◆ **Task goal**
The output should be every line below, retyped exactly, with no images.

◆ **Given data**
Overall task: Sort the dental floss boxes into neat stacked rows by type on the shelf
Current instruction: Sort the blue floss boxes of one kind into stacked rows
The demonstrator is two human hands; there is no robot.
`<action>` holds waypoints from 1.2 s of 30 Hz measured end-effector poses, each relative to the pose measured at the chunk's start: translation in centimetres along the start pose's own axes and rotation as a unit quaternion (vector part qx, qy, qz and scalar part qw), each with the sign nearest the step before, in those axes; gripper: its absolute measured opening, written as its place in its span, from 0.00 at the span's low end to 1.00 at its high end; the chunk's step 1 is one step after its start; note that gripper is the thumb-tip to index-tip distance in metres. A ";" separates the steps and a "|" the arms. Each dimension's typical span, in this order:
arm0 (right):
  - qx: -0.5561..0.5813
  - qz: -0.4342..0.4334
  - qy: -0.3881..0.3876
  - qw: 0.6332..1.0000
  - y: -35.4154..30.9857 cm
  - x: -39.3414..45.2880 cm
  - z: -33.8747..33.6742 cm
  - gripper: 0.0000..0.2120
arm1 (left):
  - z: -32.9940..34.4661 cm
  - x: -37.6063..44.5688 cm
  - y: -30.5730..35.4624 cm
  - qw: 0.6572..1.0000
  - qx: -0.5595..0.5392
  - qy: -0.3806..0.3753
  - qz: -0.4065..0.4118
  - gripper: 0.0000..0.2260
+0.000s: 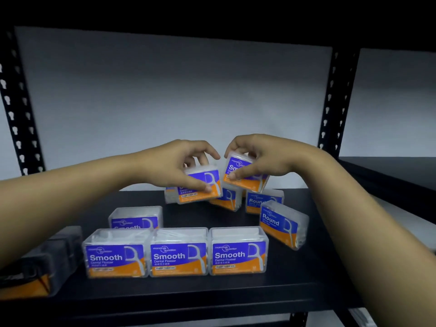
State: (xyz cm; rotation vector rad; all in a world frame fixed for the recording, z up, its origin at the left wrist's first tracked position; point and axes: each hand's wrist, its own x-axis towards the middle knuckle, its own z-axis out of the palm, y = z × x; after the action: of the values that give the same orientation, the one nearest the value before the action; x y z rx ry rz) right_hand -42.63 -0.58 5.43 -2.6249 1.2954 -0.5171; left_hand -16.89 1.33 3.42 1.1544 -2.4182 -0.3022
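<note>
I see my left hand (pixel 179 166) gripping one Smooth box (pixel 200 187) and my right hand (pixel 254 159) gripping another (pixel 238 171), both above the shelf (pixel 212 291).

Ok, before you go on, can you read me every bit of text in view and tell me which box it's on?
"Smooth": front row left box, middle box, right box.
"Dental Flosser": under "Smooth" on the right box.
"Round": tilted box on the right, and box behind it.
"Sm...": box in right hand, partly covered.
Brand line and small print: too blurred.
Box in left hand: name hidden.
</note>
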 end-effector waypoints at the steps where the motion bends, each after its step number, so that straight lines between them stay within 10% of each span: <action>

◆ **Task output**
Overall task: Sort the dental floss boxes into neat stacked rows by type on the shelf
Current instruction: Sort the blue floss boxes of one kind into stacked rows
The demonstrator is two human hands; there is no robot.
`<action>` holds waypoints from 1.2 s of 30 Hz measured end-effector poses, each relative to the pose measured at the chunk's start: translation in centimetres along the start pose's own axes and rotation as a unit quaternion (vector part qx, qy, qz and scalar part qw), each with the sign nearest the step before, in those axes; gripper: its absolute measured opening, written as its place in its span, from 0.00 at the span's low end to 1.00 at its high end; the chunk's step 1 is one step after its start; note that gripper is the thumb-tip to index-tip distance in metres. A ";" separates the steps and a "|" the arms. Each dimension's typical span, in this order:
arm0 (right):
  - qx: -0.5561..0.5813
  - qz: -0.4342..0.4334
  - qy: -0.3881..0.3876
  - qw: 0.6332..1.0000
  - y: -35.4154..30.9857 cm
  - x: -39.3414..45.2880 cm
  - z: -33.8747..33.6742 cm
  - gripper: 0.0000..0.2120
arm1 (left):
  - z: -32.9940..34.4661 cm
  - x: -37.6063..44.5688 cm
  - y: -30.5730..35.4624 cm
  - qw: 0.6572..1.0000
  - qx: -0.5595..0.5392
  - qy: -0.3806..0.3753
  - qz: -0.4065..0.4118
  - gripper: 0.0000..0.2260
+0.000s: 
State: (xyz cm; rotation vector rad; all in a world frame fixed for the recording, z up, its origin at the left wrist's first tracked position; point and axes: each hand's wrist, its own x-axis towards the middle knuckle, its own z-axis out of the palm, y = z × x; after the action: of the values that give the same orientation, the one nearest the value before the action; x y z rx ry rz) right_hand -42.63 -0.58 5.43 -2.6249 1.2954 -0.5171; left_hand -16.89 1.33 3.42 1.1544 -2.4182 -0.3022
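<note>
I see my left hand (pixel 179 166) gripping one Smooth box (pixel 200 187) and my right hand (pixel 254 159) gripping another (pixel 238 171), both above the shelf (pixel 212 291).

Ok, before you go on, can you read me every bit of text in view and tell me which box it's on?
"Smooth": front row left box, middle box, right box.
"Dental Flosser": under "Smooth" on the right box.
"Round": tilted box on the right, and box behind it.
"Sm...": box in right hand, partly covered.
Brand line and small print: too blurred.
Box in left hand: name hidden.
</note>
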 end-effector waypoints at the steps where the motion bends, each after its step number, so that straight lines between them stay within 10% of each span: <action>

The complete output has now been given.